> Try it: In the data below, count every line that holds the string "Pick" and reply with the number alone.

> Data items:
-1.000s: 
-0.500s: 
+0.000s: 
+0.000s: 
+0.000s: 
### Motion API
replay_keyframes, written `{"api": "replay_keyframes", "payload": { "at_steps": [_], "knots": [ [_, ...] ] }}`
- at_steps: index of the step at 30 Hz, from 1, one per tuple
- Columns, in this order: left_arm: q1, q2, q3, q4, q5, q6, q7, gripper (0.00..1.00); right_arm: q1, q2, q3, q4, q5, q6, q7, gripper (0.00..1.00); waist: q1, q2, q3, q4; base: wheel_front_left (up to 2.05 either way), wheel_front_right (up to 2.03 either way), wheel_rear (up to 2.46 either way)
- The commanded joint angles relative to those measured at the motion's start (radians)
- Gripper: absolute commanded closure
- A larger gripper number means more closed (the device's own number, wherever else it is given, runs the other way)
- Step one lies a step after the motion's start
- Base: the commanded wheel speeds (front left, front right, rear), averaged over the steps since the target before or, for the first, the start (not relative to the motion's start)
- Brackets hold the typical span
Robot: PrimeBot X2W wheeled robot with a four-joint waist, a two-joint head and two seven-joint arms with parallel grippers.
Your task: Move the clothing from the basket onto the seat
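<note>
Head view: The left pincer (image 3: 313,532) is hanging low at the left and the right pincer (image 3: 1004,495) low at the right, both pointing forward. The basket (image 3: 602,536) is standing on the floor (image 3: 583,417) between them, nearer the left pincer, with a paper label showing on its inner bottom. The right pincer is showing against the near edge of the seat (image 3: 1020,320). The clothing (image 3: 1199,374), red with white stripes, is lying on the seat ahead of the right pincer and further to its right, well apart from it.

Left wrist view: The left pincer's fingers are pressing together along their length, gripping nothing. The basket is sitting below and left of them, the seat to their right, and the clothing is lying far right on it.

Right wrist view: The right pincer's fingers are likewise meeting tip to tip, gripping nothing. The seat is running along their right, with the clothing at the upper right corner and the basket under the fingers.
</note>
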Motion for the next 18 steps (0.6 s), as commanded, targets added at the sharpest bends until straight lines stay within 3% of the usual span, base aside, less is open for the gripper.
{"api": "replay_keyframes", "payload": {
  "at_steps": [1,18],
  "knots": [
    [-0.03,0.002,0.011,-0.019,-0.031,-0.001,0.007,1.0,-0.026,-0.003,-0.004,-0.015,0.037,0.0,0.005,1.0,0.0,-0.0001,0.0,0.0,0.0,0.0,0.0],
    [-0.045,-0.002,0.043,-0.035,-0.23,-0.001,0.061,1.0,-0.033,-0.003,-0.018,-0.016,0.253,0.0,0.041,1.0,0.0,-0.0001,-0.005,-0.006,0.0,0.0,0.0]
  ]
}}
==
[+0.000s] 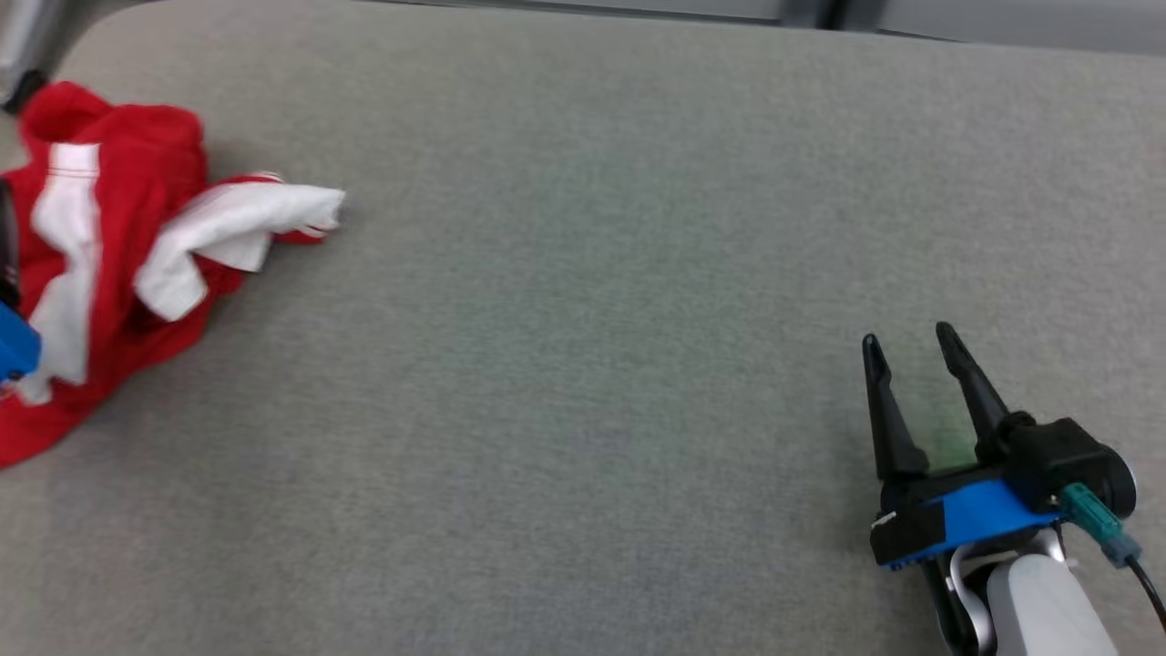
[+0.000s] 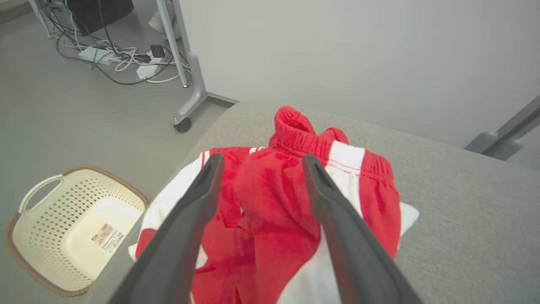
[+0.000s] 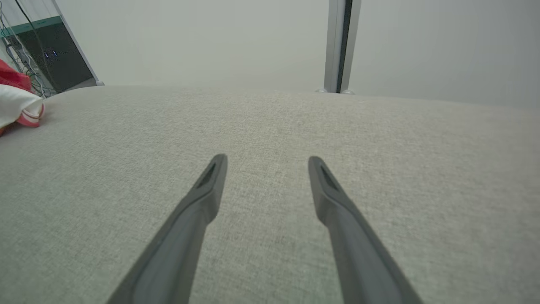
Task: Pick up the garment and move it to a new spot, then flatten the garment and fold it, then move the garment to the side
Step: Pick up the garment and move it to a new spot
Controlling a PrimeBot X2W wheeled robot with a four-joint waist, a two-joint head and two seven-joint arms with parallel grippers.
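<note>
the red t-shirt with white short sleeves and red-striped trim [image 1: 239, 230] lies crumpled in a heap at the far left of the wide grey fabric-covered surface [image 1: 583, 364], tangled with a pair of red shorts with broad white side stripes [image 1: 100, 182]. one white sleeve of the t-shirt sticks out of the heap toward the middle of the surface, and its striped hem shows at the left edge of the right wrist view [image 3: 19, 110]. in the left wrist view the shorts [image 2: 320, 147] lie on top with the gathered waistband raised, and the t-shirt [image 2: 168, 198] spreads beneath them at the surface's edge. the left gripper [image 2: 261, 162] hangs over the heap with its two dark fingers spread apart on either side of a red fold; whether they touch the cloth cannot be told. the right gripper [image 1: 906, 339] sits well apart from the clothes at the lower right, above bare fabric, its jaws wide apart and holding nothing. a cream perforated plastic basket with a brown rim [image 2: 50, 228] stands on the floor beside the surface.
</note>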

> Response area: 2